Combined inhibition of de novo glutathione and nucleotide biosynthesis is synthetically lethal in glioblastoma

Abstract

Understanding the mechanisms by which oncogenic events alter metabolism will help identify metabolic weaknesses that can be targeted for therapy. Telomerase reverse transcriptase (TERT) is essential for telomere maintenance in most cancers. Here, we show that TERT acts via the transcription factor forkhead box O1 (FOXO1) to upregulate glutamate-cysteine ligase (GCLC), the rate-limiting enzyme for de novo biosynthesis of glutathione (GSH, reduced) in multiple cancer models, including glioblastoma (GBM). Genetic ablation of GCLC or pharmacological inhibition using buthionine sulfoximine (BSO) reduces GSH synthesis from [U-¹³C]-glutamine in GBMs. However, GCLC inhibition drives de novo pyrimidine nucleotide biosynthesis by upregulating the glutamine-utilizing enzymes glutaminase (GLS) and carbamoyl-phosphate synthetase 2, aspartate transcarbamoylase, and dihydroorotatase (CAD) in an MYC-driven manner. Combining BSO with the glutamine antagonist JHU-083 is synthetically lethal in vitro and in vivo and significantly extends the survival of mice bearing intracranial GBM xenografts. Collectively, our studies advance our understanding of oncogene-induced metabolic vulnerabilities in GBMs.

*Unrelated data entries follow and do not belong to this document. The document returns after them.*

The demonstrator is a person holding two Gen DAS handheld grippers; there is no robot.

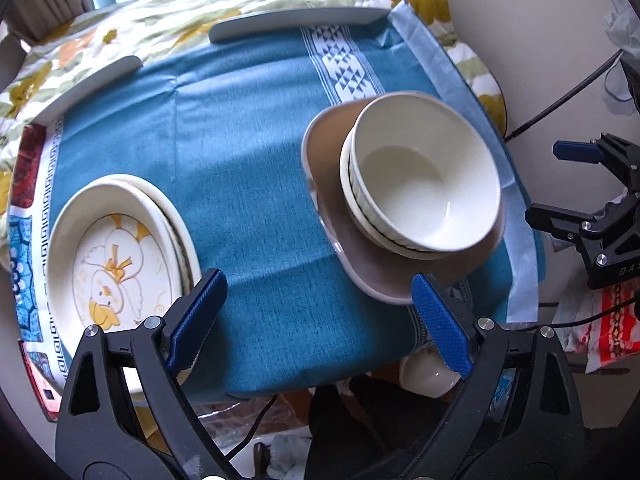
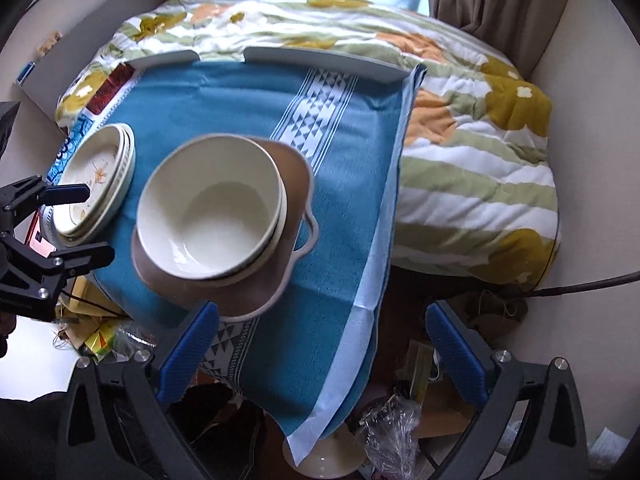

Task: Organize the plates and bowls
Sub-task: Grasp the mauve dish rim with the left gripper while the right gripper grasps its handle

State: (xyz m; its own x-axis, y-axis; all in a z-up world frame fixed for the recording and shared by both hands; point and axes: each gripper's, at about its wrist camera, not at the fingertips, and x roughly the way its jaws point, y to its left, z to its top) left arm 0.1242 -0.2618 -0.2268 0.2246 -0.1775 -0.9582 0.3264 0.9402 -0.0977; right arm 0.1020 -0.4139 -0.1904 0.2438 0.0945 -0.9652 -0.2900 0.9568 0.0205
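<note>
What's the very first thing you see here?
The big white bowls, nested and sitting on a brown plate in the middle of the blue cloth. Then the duck plate topping a stack to the left. Both grippers hang open and empty.

a stack of white bowls (image 1: 424,184) sits upright, nested, on a brown dish (image 1: 384,268) with a wavy pale rim, near the tabletop's right edge. well apart to the left lies a stack of cream plates (image 1: 116,256); the top one shows a yellow-and-white duck drawing.
</note>
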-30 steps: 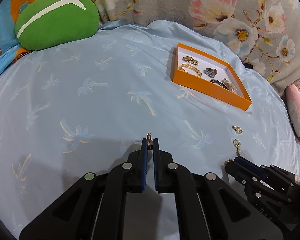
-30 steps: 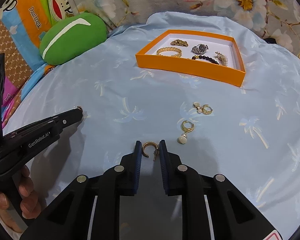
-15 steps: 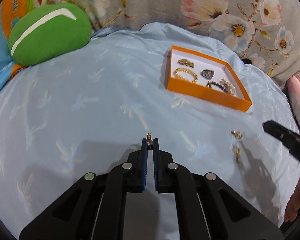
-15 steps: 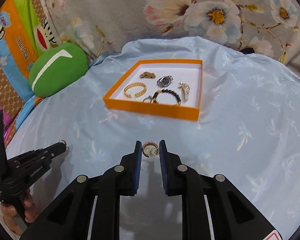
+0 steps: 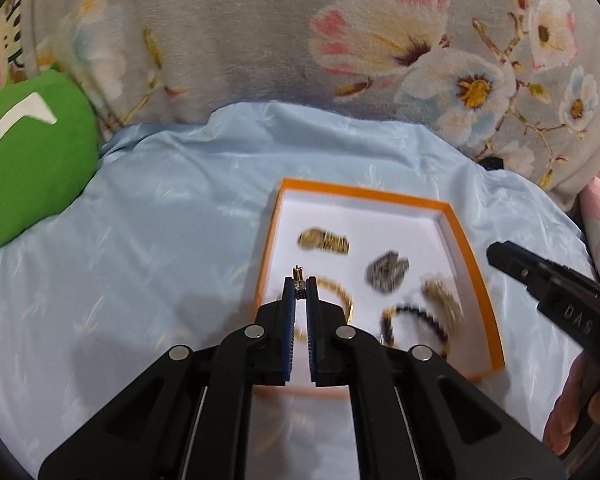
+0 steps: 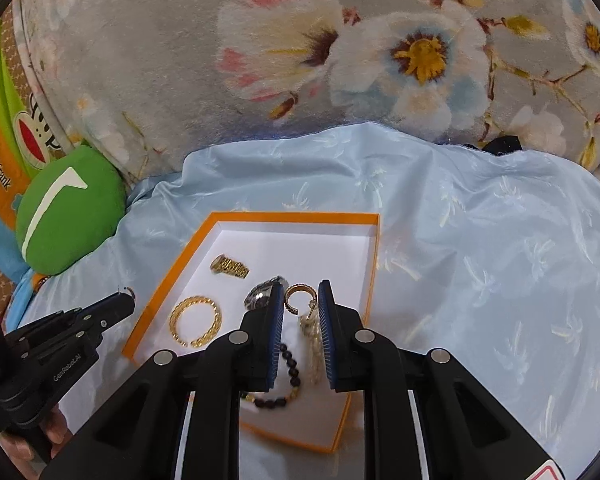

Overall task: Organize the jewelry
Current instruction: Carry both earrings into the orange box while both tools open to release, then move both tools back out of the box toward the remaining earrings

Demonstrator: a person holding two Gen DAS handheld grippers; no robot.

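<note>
An orange tray point(image 5: 474, 260) with a white floor lies on the blue bedsheet; it also shows in the right wrist view point(image 6: 374, 248). It holds a gold bracelet point(image 6: 196, 320), a gold ring point(image 6: 230, 267), a dark bead bracelet point(image 5: 416, 320) and a watch point(image 5: 386, 272). My left gripper point(image 5: 299, 286) is shut on a small gold earring point(image 5: 298, 276) above the tray's left edge. My right gripper point(image 6: 300, 294) is shut on a gold hoop earring point(image 6: 296, 298) above the tray's right half.
A green cushion point(image 5: 24, 160) lies at the left on the blue sheet point(image 5: 160, 220). A grey flowered blanket point(image 6: 340, 60) rises behind the tray. The other gripper and the hand on it show at each view's side point(image 5: 560, 300), point(image 6: 60, 340).
Both grippers have moved forward from the open sheet to over the orange tray, each still holding its earring. The loose earrings on the sheet have left both views.
</note>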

Keywords: CP: Cancer; CP: Metabolism; TERT; brain tumors; cancer; glioblastoma; glutamine metabolism; glutathione; in vivo stable isotope tracing; metabolic synthetic lethality; metabolomics; nucleotide biosynthesis; telomerase reverse transcriptase.

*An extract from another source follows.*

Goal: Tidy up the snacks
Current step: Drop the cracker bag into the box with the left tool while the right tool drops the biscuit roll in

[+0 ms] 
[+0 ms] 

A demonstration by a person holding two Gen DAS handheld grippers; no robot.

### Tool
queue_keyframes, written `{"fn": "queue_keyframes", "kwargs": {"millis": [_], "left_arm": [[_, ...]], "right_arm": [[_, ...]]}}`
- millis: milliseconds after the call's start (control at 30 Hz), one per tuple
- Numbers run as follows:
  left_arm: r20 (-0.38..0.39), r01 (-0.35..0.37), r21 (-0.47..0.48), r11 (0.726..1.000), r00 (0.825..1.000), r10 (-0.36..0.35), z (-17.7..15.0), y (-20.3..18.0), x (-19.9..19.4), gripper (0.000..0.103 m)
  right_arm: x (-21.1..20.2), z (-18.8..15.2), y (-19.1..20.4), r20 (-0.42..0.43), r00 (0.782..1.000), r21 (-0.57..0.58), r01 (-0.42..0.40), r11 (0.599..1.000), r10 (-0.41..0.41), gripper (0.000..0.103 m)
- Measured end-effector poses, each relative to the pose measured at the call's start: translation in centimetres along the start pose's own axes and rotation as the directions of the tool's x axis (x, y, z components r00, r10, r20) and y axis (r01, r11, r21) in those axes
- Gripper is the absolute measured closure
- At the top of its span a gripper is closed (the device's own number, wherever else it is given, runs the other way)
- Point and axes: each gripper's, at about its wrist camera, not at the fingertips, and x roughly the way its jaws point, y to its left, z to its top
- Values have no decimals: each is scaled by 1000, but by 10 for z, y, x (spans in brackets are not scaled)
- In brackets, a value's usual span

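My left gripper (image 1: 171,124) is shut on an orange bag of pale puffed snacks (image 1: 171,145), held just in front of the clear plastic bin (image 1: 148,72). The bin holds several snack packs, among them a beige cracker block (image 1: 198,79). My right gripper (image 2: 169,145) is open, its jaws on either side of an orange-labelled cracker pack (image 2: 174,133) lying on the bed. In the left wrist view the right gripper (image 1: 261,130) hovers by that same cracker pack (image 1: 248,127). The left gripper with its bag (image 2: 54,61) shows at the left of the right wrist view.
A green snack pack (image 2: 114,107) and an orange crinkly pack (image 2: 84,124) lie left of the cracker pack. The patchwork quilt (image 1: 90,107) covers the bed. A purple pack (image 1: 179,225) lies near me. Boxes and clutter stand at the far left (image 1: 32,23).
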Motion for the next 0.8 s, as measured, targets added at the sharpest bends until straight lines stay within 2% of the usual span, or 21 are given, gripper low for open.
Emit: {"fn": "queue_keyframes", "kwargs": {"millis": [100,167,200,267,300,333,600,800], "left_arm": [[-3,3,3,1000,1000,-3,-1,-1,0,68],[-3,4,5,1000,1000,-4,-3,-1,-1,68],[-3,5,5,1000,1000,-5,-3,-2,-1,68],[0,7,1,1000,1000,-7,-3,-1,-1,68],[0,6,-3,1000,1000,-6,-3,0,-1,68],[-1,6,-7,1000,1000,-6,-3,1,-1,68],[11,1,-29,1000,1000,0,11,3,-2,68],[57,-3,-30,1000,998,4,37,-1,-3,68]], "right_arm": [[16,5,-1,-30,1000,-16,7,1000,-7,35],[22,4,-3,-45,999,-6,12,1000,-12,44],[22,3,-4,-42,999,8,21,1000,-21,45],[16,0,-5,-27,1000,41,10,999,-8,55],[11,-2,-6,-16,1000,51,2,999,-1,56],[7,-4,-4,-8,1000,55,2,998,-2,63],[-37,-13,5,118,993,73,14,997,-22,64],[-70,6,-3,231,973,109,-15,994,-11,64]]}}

Figure 1.. TERT acts via FOXO1 to upregulate GCLC in isogenic models

(A–E) TERT mRNA (A), ATRX mRNA (B), GSH pool size (C), percentage of ¹³C labeling of GSH from [U-¹³C]-glutamine (D), and GCLC mRNA (E) in NHA_CONTROL, NHA_TERT, and NHA_ATRX-KO cells. (F) Western blots for GCLC in NHA_CONTROL, NHA_TERT, and NHA_ATRX-KO cells. β-actin was used as the loading control. (G) GCL activity in NHA_CONTROL, NHA_TERT, and NHA_ATRX-KO cells. (H) Western blots for phosphorylated and total FOXO1 in NHA_CONTROL, NHA_TERT, and NHA_ATRX-KO cells. (I) FOXO1 binding to the GCLC promoter as measured by ChIP-qPCR in NHA_CONTROL, NHA_TERT, and NHA_ATRX-KO cells. (J) Western blots for the FLAG tag in NHA_CONTROL, NHA_TERT, and NHA_TERT cells expressing a FLAG-tagged constitutively active form of FOXO1 (CA-FOXO1). β-actin was used as the loading control. (K) FOXO1 binding to the GCLC promoter measured by ChIP-qPCR in NHA_CONTROL, NHA_TERT, and NHA_TERT cells expressing CA-FOXO1. (L–N) GCLC protein expression (L), GSH pool size (M), and percentage of ¹³C labeling of GSH from [U-¹³C]-glutamine (N) in NHA_CONTROL, NHA_TERT, and NHA_TERT cells expressing a FLAG-tagged CA-FOXO1. Data are presented as mean ± standard deviation. **p < 0.01, ***p < 0.001, and ****p < 0.0001; ns indicates lack of statistical significance. See also Figure S1.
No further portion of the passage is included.